There are many landlords out there working extremely hard to maintain pubs and bars that were actually serving customers in the Victorian era, over a century ago. Several of these are in London, and are wonderful places to visit, a sense of history pervading through the clatter of glasses and merry chatter, as you wonder who may have had a few too many in the same spot all that time ago. They are relatively rare though, and as such a few clever chaps have skipped this process altogether and just opened bars from scratch and pimped them up, Victorian style.
There appears to be a fair amount of desire to drink old school, as it were, as plenty of cocktail bars in Shoreditch and other trendy spots have gone with the theme, to varying degrees of success. The cavernous, gorgeous Booking Office bar in the new Renaissance Hotel has old fashioned punches mulling away on the bar, and a cocktail list full of imperial pleasures. The Worship Street Whistling Shop, a tiny lair aging cocktails in their own wood barrels behind the bar is fun without being pretentious.
Another to try its hand is Powder Keg Diplomacy, located in the quiet bit of Battersea, a few minutes’ walk from Clapham Junction, and despite this handicap (everywhere in Clapham being terrible of course) I actually quite liked it. If this is how the well-off lived a century ago, we have pretty much wasted the last hundred years. Lots of highly polished wood and dark leather makes the world outside seem lurid and unrefined, a world away from the upper class comfort within, the dimmed lighting and shiny cocktail mixers eliciting an air of decadence. This is a place where the smoking ban is a crying shame – a haze of silky smoke would complete the desired effect.
It is not particularly attached to tradition though – you are still afforded all the alcoholic mod cons that are a must in any cool bar - wines from the New World, American craft beers, triple cooked chips. I was there primarily for the beers, which are a pretty mixed bag. The bottle list has some interesting stuff from at home and abroad, with some rarely seen breweries, but was a bit incoherent and lacked many affordable stand-out options. Windsor & Eton Republika was sublime and well worth the £3.75 I paid, but prices in the double figures for many bottles that I wouldn’t buy at half the price was disconcerting.

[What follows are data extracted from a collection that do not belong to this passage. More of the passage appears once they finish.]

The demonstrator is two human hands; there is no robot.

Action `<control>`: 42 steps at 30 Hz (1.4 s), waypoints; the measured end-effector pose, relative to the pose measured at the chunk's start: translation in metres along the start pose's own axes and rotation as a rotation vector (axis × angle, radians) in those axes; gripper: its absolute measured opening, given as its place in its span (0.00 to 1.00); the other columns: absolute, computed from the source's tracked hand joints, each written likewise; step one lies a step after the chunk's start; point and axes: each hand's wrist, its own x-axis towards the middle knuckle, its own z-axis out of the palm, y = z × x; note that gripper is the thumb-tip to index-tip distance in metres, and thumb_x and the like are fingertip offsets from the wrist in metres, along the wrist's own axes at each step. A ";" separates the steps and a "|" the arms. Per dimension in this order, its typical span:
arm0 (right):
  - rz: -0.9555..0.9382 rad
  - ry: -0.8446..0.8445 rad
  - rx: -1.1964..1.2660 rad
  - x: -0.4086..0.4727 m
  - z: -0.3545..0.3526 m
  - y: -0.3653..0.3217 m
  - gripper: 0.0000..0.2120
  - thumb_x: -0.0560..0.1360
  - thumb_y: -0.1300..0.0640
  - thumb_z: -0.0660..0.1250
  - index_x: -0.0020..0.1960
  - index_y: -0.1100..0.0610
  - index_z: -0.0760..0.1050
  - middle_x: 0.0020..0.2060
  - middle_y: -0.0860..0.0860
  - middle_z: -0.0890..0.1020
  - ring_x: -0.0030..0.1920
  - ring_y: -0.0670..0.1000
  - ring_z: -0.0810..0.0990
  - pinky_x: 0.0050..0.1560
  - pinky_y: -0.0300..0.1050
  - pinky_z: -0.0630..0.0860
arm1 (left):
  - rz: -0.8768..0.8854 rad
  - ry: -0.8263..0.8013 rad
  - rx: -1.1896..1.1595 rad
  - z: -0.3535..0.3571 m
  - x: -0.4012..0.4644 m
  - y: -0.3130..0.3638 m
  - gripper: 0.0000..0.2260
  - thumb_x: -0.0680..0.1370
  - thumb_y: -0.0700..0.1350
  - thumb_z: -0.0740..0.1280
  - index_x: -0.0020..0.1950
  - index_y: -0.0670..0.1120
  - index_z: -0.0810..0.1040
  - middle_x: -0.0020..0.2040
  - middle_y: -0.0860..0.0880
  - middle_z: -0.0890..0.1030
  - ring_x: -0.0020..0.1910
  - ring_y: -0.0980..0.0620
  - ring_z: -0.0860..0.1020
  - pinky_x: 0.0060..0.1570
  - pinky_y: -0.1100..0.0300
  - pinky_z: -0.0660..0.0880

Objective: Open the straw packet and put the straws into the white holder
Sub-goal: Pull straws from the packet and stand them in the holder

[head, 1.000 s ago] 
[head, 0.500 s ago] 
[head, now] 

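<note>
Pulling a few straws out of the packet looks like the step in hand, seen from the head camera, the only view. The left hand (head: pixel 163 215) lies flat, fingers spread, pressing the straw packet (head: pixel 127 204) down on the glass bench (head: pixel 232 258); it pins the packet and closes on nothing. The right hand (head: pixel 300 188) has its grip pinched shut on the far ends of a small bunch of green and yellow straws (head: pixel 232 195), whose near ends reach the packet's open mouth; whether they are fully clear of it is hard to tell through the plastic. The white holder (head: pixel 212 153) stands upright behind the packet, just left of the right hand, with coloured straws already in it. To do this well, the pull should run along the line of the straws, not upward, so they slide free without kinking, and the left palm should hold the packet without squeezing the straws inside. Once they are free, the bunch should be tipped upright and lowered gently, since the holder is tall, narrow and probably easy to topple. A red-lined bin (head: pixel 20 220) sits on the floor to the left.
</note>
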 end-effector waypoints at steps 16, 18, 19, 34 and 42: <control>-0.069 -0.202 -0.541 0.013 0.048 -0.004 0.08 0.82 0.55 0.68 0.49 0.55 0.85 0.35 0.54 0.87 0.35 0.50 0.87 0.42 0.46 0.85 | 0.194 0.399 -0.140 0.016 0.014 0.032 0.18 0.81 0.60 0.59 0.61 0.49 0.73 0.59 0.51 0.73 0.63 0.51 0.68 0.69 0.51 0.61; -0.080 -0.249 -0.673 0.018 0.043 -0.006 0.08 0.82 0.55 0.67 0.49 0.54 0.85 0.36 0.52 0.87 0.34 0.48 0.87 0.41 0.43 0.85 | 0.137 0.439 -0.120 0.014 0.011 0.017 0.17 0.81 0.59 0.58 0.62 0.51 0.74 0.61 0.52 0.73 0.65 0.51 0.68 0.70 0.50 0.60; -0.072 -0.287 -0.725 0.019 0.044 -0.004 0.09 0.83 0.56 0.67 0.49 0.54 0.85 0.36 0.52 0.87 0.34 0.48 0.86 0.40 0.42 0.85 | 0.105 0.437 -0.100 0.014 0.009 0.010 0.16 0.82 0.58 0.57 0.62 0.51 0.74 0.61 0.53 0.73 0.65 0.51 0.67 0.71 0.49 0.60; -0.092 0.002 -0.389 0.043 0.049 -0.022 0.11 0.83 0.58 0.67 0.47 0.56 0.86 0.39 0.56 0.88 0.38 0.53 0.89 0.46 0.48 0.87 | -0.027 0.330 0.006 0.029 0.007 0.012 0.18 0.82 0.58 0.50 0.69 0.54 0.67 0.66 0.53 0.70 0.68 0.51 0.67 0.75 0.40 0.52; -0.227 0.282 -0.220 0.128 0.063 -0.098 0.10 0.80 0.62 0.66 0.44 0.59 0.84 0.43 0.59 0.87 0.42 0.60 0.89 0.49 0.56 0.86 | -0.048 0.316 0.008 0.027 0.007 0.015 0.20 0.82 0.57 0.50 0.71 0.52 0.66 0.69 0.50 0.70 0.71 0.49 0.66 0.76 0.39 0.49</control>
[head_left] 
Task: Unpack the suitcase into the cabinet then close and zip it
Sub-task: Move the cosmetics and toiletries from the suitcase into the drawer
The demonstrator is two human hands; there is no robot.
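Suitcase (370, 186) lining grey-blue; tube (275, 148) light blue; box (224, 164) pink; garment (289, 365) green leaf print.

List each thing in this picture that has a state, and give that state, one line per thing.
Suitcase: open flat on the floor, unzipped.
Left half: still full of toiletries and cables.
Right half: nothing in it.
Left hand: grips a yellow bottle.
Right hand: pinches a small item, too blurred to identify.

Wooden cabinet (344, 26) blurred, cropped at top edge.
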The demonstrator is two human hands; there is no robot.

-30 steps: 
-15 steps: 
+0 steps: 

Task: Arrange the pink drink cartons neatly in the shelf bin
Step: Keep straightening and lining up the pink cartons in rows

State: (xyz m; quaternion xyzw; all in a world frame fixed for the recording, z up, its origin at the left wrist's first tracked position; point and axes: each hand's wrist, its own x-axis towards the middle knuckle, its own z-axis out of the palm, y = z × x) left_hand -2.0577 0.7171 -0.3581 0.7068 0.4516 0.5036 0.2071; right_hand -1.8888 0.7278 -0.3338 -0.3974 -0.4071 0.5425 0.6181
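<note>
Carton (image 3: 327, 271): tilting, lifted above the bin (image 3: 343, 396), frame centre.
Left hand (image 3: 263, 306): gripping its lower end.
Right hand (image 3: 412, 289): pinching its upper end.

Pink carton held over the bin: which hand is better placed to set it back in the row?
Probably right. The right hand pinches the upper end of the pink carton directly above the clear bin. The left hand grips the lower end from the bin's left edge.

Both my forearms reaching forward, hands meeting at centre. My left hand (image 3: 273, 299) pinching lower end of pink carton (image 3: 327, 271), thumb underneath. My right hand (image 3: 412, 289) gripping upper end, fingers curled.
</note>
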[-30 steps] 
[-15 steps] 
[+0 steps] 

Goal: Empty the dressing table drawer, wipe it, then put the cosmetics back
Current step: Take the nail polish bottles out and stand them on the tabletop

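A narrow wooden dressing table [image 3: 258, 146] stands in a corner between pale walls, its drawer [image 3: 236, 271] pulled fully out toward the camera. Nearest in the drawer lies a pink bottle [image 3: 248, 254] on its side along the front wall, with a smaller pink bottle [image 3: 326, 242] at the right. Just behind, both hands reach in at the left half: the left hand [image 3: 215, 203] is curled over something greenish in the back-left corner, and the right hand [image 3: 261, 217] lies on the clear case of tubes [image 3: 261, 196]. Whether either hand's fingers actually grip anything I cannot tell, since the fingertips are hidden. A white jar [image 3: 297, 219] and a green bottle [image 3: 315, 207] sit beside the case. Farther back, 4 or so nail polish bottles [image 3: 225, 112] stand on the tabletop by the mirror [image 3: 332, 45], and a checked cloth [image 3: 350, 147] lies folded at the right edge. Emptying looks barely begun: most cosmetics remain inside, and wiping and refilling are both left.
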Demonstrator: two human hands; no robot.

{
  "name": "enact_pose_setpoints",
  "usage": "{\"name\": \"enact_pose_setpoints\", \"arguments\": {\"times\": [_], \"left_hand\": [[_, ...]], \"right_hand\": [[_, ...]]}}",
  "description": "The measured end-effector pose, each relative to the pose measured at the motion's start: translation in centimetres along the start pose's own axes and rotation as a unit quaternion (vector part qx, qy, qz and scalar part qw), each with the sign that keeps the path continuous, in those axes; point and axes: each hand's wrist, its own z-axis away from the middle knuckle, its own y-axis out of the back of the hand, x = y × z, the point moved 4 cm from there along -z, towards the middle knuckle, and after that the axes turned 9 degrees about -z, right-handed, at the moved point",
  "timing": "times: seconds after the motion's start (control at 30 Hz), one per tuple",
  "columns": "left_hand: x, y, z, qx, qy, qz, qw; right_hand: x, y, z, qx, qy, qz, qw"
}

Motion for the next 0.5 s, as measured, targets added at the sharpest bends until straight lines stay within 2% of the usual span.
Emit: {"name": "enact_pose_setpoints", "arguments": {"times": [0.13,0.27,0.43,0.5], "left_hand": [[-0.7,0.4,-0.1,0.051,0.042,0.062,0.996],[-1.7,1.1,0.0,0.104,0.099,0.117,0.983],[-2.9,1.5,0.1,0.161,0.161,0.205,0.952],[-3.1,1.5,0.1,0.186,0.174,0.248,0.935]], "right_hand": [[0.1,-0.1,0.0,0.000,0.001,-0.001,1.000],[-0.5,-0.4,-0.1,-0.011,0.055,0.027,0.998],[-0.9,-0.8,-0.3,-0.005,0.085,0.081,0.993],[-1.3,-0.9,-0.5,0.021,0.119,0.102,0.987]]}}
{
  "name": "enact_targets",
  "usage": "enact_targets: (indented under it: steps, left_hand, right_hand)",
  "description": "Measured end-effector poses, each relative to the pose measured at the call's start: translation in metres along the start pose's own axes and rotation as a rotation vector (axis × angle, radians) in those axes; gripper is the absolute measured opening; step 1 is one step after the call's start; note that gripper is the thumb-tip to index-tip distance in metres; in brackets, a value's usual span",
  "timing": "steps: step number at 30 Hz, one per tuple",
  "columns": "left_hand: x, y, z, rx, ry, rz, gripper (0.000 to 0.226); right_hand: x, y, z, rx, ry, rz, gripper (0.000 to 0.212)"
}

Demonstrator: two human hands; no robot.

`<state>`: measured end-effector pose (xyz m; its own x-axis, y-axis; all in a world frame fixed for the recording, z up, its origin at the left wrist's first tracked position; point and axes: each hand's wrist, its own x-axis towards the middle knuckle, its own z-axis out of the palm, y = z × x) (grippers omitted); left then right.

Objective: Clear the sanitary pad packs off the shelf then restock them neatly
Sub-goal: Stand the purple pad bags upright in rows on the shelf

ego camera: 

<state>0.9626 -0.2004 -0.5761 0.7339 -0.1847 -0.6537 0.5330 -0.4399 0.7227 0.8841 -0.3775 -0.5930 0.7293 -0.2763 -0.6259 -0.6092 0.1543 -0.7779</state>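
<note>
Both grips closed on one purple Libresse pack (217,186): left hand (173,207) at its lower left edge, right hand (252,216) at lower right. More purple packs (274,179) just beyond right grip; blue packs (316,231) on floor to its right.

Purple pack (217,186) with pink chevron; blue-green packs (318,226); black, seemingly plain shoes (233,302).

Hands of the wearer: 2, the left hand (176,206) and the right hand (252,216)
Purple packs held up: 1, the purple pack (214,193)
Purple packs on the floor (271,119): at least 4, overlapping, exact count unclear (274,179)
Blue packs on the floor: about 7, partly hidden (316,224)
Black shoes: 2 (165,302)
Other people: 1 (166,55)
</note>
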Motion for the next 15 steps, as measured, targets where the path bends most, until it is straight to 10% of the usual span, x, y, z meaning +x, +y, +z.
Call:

On tap, the 5 keg lines also felt oddly selected (3 British lagers on keg along with Anchor Steam and a cranberry stout) but the cask beers made more sense with Oakhams and Dark Star providing quality options. A house lager from Lost Brewing was slightly uninspiring but good enough to interest me in more of their beers. As with all pubs in London these days, they have scotch eggs, which we tried and enjoyed, the piccalilli making up for its diminutive size. There is a restaurant somewhere in the back, and the cocktails looked amazing, but we left after a couple of beers because we had to, it was simply too expensive. My £3.90 pint of lager was the cheapest thing available on draft, and everything else felt largely out of our price range for a January night out. This place would be good for a large group of friends, where the varied drinks and comfortable surrounds would entertain a range of tastes – although probably best to wait until pay day.